Quanto ad Hamas, esso sta ad un incrocio. Può sopravvivere al collasso dell'Autorità Palestinese ma che cosa diventerà? E' sorto da un segmento povero della socieà palestinese, da masse mobilitate con la religione, eppure porta un consenso assai più ampio per la sua resistenza contro Israele da parte dei palestinesi resi orfani dai loro leader voltagabbana ed affamati di una alternativa di principio. Hamas ha l'opportunità di articolare un'agenda che sia all'altezza delle aspirazioni della società palestinese in tutti i suoi aspetti, o può cascare nella trappola che gli viene preparata. [...]
Hamas si sta predisponendo ad accettare una soluzione a due stati proprio ora che la realtà del fatto che questa soluzione, suscettibile di salvare Israele come enclave di privilegi ebraici, sta sfuggendo di mano, comincia ad illuminare pure i sostenitori dell'industria del processo di pace di Oslo. Quanto più la soluzione a due stati "diventa meno probabile" - osserva Aaron David Miller, venticinquennale veterano del Dipartimento di Stato e anziana autorità nell'amministrazione Clinton al summit di Camp David del 2000 - "si parla sempre più tra i palestinesi di una soluzione ad uno stato, che naturalmente non è per nulla una soluzione e che significherebbe la fine di Israele come stato ebraico". ("La pace è fuori portata?", The Los Angeles Times, 15 luglio 2007)
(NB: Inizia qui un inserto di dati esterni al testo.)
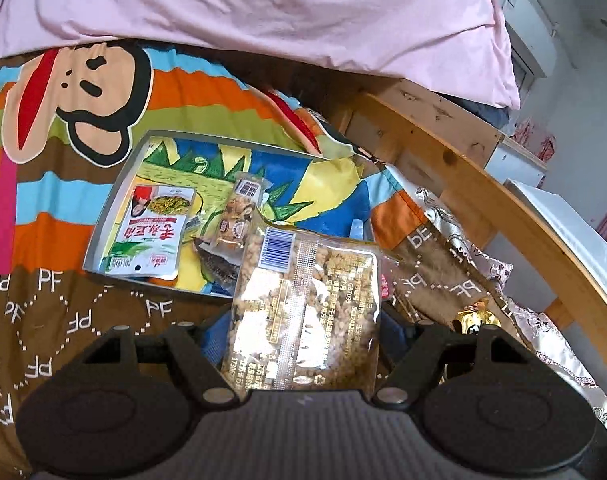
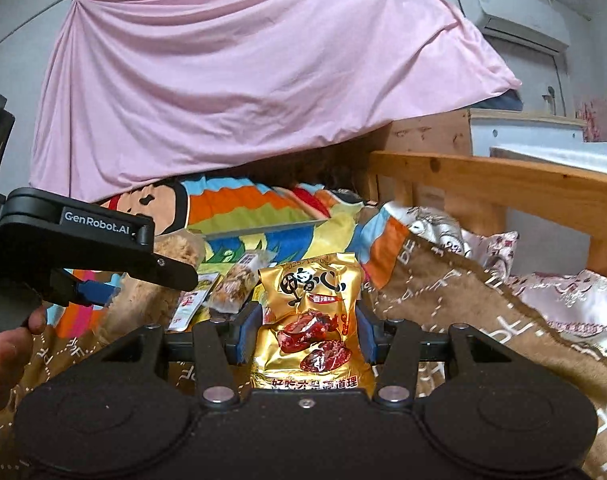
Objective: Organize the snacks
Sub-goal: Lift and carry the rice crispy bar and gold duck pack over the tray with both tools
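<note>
My left gripper [image 1: 303,336] is shut on a clear packet of crumbly brown snack [image 1: 303,304], held above the near edge of a grey tray [image 1: 115,188] with a dinosaur picture. In the tray lie a white and green pouch [image 1: 151,232] and a small clear snack bar [image 1: 239,216]. My right gripper [image 2: 303,336] is shut on a gold snack bag [image 2: 311,320] with red meat pictured, held upright above the brown blanket. In the right wrist view the left gripper [image 2: 103,264] holds its packet [image 2: 143,292] at the left, over the tray [image 2: 263,232].
The tray rests on a striped monkey-print bedspread [image 1: 63,120] and a brown blanket [image 2: 483,320]. A pink sheet [image 2: 243,80] hangs behind. A wooden bed rail [image 2: 503,188] runs along the right. A gold wrapper [image 1: 471,316] lies on the blanket at right.
</note>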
Danny Rubinstein, columnist di Haaretz, prevede che "presto o tardi Hamas fallirà nella sua guerra contro Israele. Ma questo non significa che ci sia un ritorno ai giorni di Oslo ed alla visione di due stati". Piuttosto - teme - "ci saranno richieste sempre più pressanti da parte degli arabi palestinesi, che costituiscono circa metà degli abitanti di questa terra, che diranno: nelle condizioni attuali non possiamo stabilire un nostro stato e ciò che ci rimane da fare è chiedere diritti civili alla nazione che è nella nostra terra. Adotteranno gli slogan della battaglia degli arabi che sono cittadini israeliani e chiedono equità e la definizione di Israele come stato di tutti i suoi cittadini". ("Niente da vendere ai palestinesi", 16 luglio 2007)
Così possiamo capire che Abbas è ora per Israele l'ultima speranza nella lotta contro la democrazia. Una coalizione tanto patetica non può resistere alla via della liberazione.